What are the revenue drivers for the company and future outlook?
NTPC is India’s largest power generation company with a total installed capacity of ~73000 Mega Watt (MW) at the group level as of FY23. It has 17% of total installed capacity in India with 25% generation share.
India has low per capita consumption of electricity which is expected to rise to 3,000 kilo Watt hour (kWh) by 2040. Electricity requirement in India is expected to grow in tandem with GDP growth. Both peak load demand and energy requirement are expected to rise at a healthy pace. NTPC’s vision is to become a 130 Giga Watt+ company by 2032 (currently 73 GW) of which 60 GW would be contributed by renewable energy.
Can the company continue to maintain its margin profile?
NTPC's revenue and profit are controlled through a regulated system that considers invested capital, a predetermined rate of return, and incentives, all within a transparent cost-plus model. In India, regulatory bodies like the Central Electricity Regulatory Commission (CERC) establish a defined rate of return on equity (ROE) that NTPC can achieve. This ROE is expressed as a percentage and signifies the profit or return on investment that shareholders can anticipate from their equity investment in NTPC. The regulated tariff model provides assurance that NTPC will consistently earn a predetermined fixed ROE.

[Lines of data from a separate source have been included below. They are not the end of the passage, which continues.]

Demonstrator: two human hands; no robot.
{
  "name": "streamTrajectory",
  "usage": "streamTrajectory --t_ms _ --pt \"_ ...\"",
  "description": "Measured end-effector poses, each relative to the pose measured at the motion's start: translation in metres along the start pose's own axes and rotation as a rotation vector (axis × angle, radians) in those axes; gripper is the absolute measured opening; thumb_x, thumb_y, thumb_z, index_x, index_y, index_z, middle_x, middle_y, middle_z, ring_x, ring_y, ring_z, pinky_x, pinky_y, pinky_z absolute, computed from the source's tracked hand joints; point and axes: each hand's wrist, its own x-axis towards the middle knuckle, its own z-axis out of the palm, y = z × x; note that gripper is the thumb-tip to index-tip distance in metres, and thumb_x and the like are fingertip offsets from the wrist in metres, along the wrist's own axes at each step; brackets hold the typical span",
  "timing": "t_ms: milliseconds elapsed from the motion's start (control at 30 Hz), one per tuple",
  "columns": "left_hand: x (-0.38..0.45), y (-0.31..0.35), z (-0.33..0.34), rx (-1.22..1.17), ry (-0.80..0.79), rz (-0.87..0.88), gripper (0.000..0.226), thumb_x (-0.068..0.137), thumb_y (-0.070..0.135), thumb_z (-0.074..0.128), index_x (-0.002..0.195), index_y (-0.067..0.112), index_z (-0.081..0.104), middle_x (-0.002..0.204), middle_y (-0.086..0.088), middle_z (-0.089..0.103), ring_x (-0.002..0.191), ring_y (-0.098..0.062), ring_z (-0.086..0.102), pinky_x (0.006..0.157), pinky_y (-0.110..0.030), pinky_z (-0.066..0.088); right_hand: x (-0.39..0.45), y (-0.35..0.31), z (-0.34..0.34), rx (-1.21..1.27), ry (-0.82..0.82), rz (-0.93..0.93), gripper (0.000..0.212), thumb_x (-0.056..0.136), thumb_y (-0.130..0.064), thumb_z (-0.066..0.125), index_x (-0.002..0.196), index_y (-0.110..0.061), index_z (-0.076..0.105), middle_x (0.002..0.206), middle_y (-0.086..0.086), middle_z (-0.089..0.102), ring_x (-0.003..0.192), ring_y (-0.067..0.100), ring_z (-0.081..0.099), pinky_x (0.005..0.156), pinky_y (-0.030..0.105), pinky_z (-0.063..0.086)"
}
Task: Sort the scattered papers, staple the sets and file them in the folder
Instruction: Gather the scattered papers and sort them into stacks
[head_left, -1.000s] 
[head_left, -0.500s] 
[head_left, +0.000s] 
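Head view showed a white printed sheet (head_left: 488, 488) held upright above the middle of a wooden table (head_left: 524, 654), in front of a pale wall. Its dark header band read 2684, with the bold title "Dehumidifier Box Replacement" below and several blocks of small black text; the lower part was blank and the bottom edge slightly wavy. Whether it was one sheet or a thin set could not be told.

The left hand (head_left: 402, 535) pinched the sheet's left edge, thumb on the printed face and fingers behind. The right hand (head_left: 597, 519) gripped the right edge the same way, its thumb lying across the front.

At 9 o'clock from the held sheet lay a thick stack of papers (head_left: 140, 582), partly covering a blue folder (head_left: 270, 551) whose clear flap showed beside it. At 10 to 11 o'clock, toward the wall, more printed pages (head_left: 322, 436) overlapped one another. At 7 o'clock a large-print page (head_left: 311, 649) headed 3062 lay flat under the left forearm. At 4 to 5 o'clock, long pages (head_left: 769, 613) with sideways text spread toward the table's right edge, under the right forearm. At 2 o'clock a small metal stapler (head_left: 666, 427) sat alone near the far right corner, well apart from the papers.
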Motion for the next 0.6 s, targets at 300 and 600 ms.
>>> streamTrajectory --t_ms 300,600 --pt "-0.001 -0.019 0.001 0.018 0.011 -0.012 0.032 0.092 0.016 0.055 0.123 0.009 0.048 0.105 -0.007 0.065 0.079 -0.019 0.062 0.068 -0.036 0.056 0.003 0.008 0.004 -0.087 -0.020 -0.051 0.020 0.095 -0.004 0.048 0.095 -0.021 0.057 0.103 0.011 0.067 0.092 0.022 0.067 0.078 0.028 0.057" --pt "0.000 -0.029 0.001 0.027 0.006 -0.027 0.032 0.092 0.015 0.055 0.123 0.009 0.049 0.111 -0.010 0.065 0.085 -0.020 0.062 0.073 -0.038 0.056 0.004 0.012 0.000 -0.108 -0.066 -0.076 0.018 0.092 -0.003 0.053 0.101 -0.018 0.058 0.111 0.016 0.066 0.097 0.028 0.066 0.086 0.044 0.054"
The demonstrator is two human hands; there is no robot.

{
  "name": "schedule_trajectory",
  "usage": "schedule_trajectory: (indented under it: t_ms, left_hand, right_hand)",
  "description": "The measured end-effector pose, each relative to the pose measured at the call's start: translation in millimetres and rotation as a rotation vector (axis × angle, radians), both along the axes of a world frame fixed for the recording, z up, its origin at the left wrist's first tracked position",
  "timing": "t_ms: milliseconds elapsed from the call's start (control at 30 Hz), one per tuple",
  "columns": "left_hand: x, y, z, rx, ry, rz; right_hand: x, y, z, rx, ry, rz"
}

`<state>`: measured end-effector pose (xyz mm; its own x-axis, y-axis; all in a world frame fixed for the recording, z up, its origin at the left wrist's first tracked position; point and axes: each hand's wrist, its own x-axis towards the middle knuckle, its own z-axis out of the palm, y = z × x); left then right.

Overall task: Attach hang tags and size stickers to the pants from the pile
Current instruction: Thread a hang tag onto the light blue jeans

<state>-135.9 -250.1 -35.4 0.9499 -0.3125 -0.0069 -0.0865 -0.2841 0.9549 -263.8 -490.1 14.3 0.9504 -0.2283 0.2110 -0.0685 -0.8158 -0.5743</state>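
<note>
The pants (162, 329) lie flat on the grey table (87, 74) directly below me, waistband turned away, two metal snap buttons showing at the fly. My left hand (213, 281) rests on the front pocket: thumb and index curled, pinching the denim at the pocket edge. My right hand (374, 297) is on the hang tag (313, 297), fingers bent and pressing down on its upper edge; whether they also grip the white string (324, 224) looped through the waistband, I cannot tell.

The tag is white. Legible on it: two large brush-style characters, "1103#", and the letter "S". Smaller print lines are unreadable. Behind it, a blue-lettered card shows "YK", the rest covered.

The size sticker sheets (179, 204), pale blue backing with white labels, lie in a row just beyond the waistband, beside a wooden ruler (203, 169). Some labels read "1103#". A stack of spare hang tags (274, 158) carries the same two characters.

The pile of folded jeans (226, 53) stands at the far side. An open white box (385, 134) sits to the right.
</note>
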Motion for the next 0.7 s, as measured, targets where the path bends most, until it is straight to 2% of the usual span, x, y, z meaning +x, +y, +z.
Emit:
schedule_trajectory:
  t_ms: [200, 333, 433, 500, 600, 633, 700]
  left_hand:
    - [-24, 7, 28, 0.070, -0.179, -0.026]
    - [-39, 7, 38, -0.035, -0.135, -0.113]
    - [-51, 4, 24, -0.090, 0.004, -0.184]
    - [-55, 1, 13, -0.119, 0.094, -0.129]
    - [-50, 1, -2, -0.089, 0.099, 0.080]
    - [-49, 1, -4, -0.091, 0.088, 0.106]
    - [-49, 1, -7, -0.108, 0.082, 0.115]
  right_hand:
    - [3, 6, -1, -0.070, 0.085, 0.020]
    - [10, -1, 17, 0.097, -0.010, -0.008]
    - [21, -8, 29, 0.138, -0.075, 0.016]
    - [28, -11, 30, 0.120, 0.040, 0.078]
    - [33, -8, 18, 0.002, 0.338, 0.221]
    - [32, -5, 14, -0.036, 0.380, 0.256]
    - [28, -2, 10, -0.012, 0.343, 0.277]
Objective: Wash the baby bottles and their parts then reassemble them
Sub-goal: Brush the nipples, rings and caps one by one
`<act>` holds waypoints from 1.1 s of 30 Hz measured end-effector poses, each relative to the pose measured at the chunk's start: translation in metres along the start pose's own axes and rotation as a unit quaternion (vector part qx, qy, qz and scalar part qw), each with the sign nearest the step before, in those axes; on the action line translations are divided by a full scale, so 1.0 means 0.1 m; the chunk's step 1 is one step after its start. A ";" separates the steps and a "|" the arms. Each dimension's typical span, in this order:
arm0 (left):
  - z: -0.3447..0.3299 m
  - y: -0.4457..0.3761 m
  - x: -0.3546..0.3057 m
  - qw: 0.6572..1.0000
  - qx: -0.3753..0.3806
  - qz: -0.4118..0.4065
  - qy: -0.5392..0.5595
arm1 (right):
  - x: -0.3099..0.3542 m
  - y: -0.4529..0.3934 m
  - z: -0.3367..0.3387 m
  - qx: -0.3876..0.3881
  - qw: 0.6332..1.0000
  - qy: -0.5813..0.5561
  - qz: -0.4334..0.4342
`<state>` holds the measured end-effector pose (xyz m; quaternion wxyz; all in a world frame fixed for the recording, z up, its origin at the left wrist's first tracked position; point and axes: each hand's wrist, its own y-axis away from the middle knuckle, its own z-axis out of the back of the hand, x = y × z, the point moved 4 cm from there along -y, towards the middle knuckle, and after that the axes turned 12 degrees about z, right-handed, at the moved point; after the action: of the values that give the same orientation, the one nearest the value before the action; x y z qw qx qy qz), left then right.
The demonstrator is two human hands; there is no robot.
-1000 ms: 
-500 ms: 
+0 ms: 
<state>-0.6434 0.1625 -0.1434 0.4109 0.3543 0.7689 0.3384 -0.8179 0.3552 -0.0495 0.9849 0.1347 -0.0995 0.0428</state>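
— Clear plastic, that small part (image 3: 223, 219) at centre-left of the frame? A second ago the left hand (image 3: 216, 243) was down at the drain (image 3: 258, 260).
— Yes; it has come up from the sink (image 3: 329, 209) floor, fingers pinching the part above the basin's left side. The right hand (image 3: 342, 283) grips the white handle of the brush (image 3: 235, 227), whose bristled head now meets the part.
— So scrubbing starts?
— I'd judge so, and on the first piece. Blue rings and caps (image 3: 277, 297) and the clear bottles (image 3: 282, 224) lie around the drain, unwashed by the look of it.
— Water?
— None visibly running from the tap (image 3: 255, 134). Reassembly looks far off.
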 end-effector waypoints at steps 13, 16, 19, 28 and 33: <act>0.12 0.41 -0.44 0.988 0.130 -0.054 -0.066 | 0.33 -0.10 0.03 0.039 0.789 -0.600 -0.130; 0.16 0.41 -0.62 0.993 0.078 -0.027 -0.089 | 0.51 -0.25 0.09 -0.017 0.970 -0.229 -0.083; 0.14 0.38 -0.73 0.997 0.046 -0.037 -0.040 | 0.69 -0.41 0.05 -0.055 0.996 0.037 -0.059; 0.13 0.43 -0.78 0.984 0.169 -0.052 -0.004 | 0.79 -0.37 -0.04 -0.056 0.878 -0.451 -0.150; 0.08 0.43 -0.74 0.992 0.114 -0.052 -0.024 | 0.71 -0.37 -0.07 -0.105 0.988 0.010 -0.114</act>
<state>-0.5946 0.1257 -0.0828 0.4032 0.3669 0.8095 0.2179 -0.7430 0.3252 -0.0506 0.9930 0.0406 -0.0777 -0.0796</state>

What is the Capex plan ahead?
In order to achieve its vision of surpassing 130 GW of capacity by 2032, the company has laid out a capital expenditure (capex) plan amounting to approximately Rs. 3 lakh crore over the next 7 years. Within upcoming 3 years, NTPC aims to add its conventional capacity (coal) by 10 GW, involving an estimated capex of around Rs 80,000 crore. Furthermore, the company has strategic plans to expand its renewable capacity by 16 GW, with an estimated capex ranging from Rs. 85,000 to Rs. 90,000 crore.
What is the key catalyst?
NTPC has embarked on an ambitious plan to significantly increase its renewable capacity, aiming to add 16 GW between FY24 and FY26 and a total of 60 GW by 2032. Additionally, the company is actively strategizing for an IPO for NTPC Green Energy Limited, a move expected to unlock additional value for its shareholders. These developments have the potential to positively impact the stock's perception and could lead to treating.
What are the concern areas?
Any slowdown in the demand for electricity on account of lower economic activity can adversely impact company’s profitability. The Central Electricity Regulatory Commission (CERC) is expected to issue its Multi-Year Tariff (MYT) order for the upcoming five years. Any reduction in the regulated Return on Equity (ROE) or the inclusion of unfavourable provisions in this order could negatively impact the profitability of the company's regulated portfolio.
The key rerating of the company’s stock primarily relies on the speed and effectiveness with which the company can carry out its renewable capacity expansion program. Any delays in this initiative would not only affect the company's growth objectives but also have repercussions on its profitability and overall market valuations.